Wednesday, May 15, 2013

Bike to Work Week!

Photo of a photo by Chrissy B, capturing my red/white/black commuter get-up.

It's Bike Month again. The Giro is happening. And I'm getting ready for another Mohican and the first year of the 6 Hours Series.

Doing lots of rides. Last year I got hooked on a podcast from London called The Bike Show. He had the writer Lionel Birnie on recently and he is urging cyclists to attempt their own Grand Tours.

So I am tackling my Giro di Jimmy—trying to ride everyday until the Giro ends. Unfortunately I got a bit sick last week and I missed out on an epic Century with my teammate Gers. It was a reminder of how tough those races are and if one were to attempt the same, to race everyday for 3 weeks, how amazing the winners really are!

Anyway it IS bike-to-work week. I look back on my own history as a cyclist and I really owe some gratitude to commuting. Commuting was a real sea change for me—I rode more and got faster and became a stronger racer.

So I want to urge my fellow racers to give it a try. And I want to urge anyone to just to try commuting—cut back on your carbon and get some increased fitness. I think you will like it, it can be a rather relaxing way to get around. And if you live on the East Side of Cincy and interested, I will be happy to be your commute sherpa!
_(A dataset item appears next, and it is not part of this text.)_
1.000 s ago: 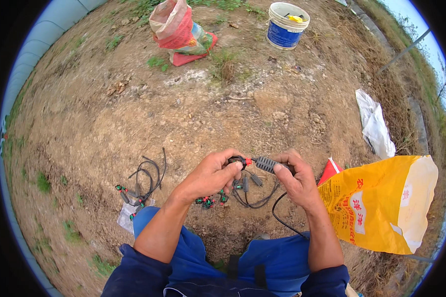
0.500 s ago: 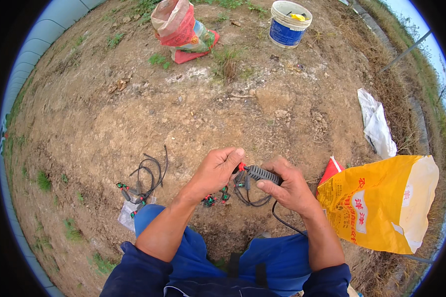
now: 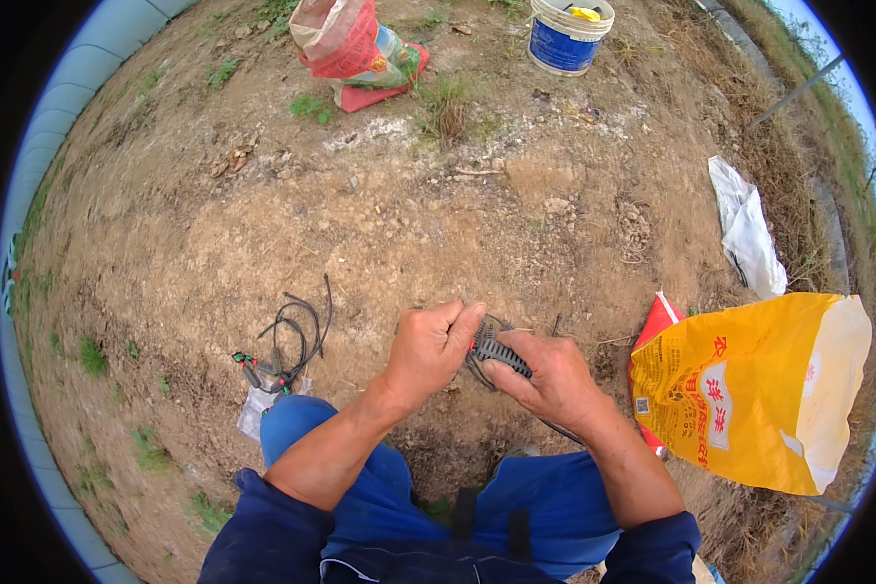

I've been missing out on the cool commuter stations Queen City Bike has set up. Try to hit those up! QCB is very cool, and these use these stations to count numbers of commuters.

Tuesday, May 14, 2013

I miss David Harmon

Listening to the Giro this year just isn't the same. David Harmon had such a good voice and brought a lot of delight to his commentary. I heard he is taking a break to rekindle his passion. Chapeau sir!